In other words, no further discipline -- no real disciplinary action at all -- if the team has any say over it.

Dombrowski said Young is "extremely remorseful" and "extremely apologetic" about his drunken incident outside the Tigers' hotel in the early hours of Friday morning.

"He knows that there's no excuse for what he did," Dombrowski said.

No excuse, but the Tigers are ready to put him right back in their lineup. No excuse, but I get the idea that if the Tigers had gotten their way, Young might have been back in the lineup Sunday.

"What, do you think he should be released?" one Tigers person asked me Saturday.

I didn't say yes, but I didn't say no.

Players don't need to be great guys. The greatest Tiger of all time, Ty Cobb, was by all accounts one of the worst guys ever.

But players also represent their teams, in uniform and out of uniform.
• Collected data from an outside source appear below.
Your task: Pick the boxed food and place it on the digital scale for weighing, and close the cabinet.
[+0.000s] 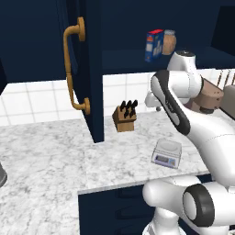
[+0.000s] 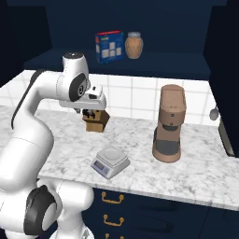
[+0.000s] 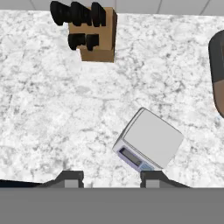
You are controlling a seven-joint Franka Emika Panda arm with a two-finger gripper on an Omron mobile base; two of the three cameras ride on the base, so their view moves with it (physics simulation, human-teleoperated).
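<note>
While the boxed food [image 2: 109, 46] stands upright on the open cabinet's shelf, beside the tan jar [image 2: 133, 45], your gripper [image 3: 109, 177] hangs well below it over the marble table [image 1: 46, 156], looking straight down. In the hand view the two fingertips sit apart with nothing between them, yet the jaws are drawn in as narrow as they go here, so you carry nothing. The digital scale [image 3: 148, 142] lies flat on the table just beyond the fingertips, its display strip turned towards the table's front edge, its platform bare and ready for the box. The knife block [image 3: 89, 33] stands further back near the tiled wall, and the brown grinder [image 2: 169, 123] is off to the right, both apart from the scale. The cabinet [image 1: 87, 69] door with its brass handle [image 1: 73, 69] is swung out, which leaves the shelf reachable. You will likely need to raise the arm to the shelf and spread the jaws before taking the box; closing the door comes after.
</note>
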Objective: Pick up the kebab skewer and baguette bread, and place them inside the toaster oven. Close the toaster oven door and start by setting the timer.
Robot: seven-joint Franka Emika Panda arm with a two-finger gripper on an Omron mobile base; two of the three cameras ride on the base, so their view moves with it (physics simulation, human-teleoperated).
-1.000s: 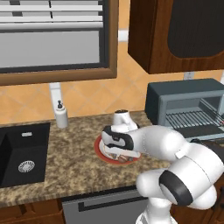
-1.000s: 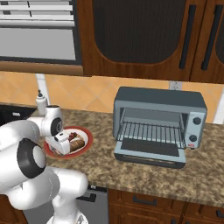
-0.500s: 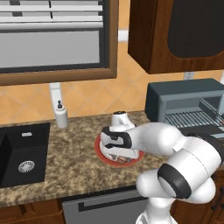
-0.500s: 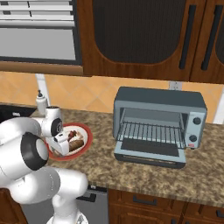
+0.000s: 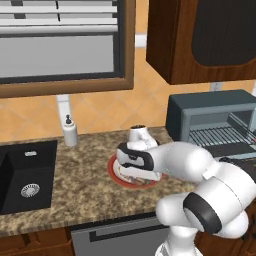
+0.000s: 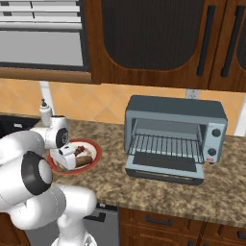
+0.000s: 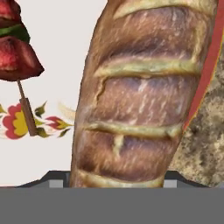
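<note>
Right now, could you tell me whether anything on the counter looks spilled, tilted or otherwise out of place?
Nothing stands out. The baguette bread and kebab skewer lie on the red-rimmed plate. The toaster oven sits squarely on the counter, its door folded down, its rack bare.

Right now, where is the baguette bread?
The baguette bread lies on the red-rimmed plate beside the kebab skewer, on the counter left of the toaster oven, directly under the claw.
</note>
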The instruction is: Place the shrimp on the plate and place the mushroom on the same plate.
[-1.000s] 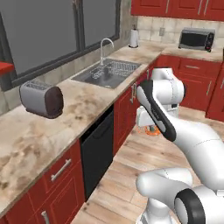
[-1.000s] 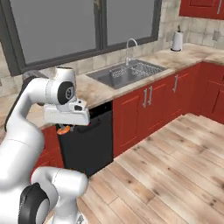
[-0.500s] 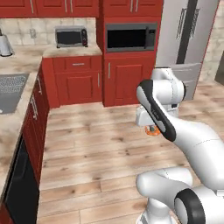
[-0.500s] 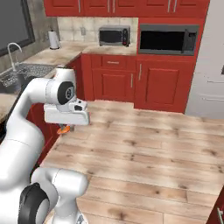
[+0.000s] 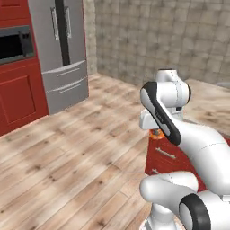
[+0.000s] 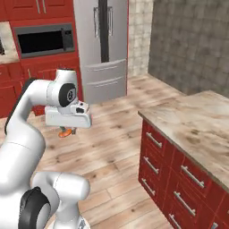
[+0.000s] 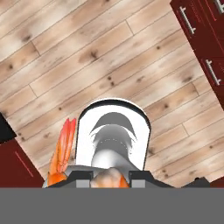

Do the Tigers want to be represented by a guy capable of drunkenly hurling anti-Semitic epithets at (non-Jewish, as it turns out) tourists on a Manhattan street at 2:30 in the morning?

Dombrowski said that he still doesn't know all the details. None of us do, but the fact that Young told the team that there's "no excuse" for what he did tells you that even he is admitting that he did something wrong.

Releasing him now may well be too strong a reaction (although I'm hearing from some Tiger fans who wish they would do exactly that).

But is it too much to ask for the team to publicly say that his actions and words -- or even alleged actions and words -- are unacceptable for someone who plays for the Tigers?

When I asked Dombrowski if he had a problem with what Young was accused of doing and saying, he answered, "I'm not going to get into supposeds. I want to see what happens."

If Dombrowski felt any outrage at what Young allegedly did and said, he didn't say it, and the tone of his voice didn't show it. Disappointment, yes, but no outrage.

I get that the Tigers are limited in what they can do, that disciplinary measures for players are subject to negotiations with their strong union.

Even the evaluation and the employee assistance system is new, bargained into the CBA in response to all the alcohol incidents involving baseball players in recent years. Under the old CBA, there was almost no recourse for teams when players got into similar trouble.

The new program at least ensured that Young was out of the lineup this weekend at Yankee Stadium. The response to Young in New York would have been ugly, and understandably so.

If the independent doctor who evaluates Young on Monday decides that he needs treatment, perhaps the Tigers' decision will again be made for them.

But what if he is cleared, if the doctor decides that there is no underlying issue that requires treatment that would keep him away from the team?

Can it really be so simple as putting him right back in the lineup as soon as possible?

Maybe it is. The Tigers allowed Miguel Cabrera to play in the final games of the 2009 season, even after Cabrera had an alcohol-related incident that included allegations of domestic abuse.

This time it's hate speech, and again the Tigers' inclination is to let the player play.

I'm not sure what the right response is.

But I know this one doesn't feel right.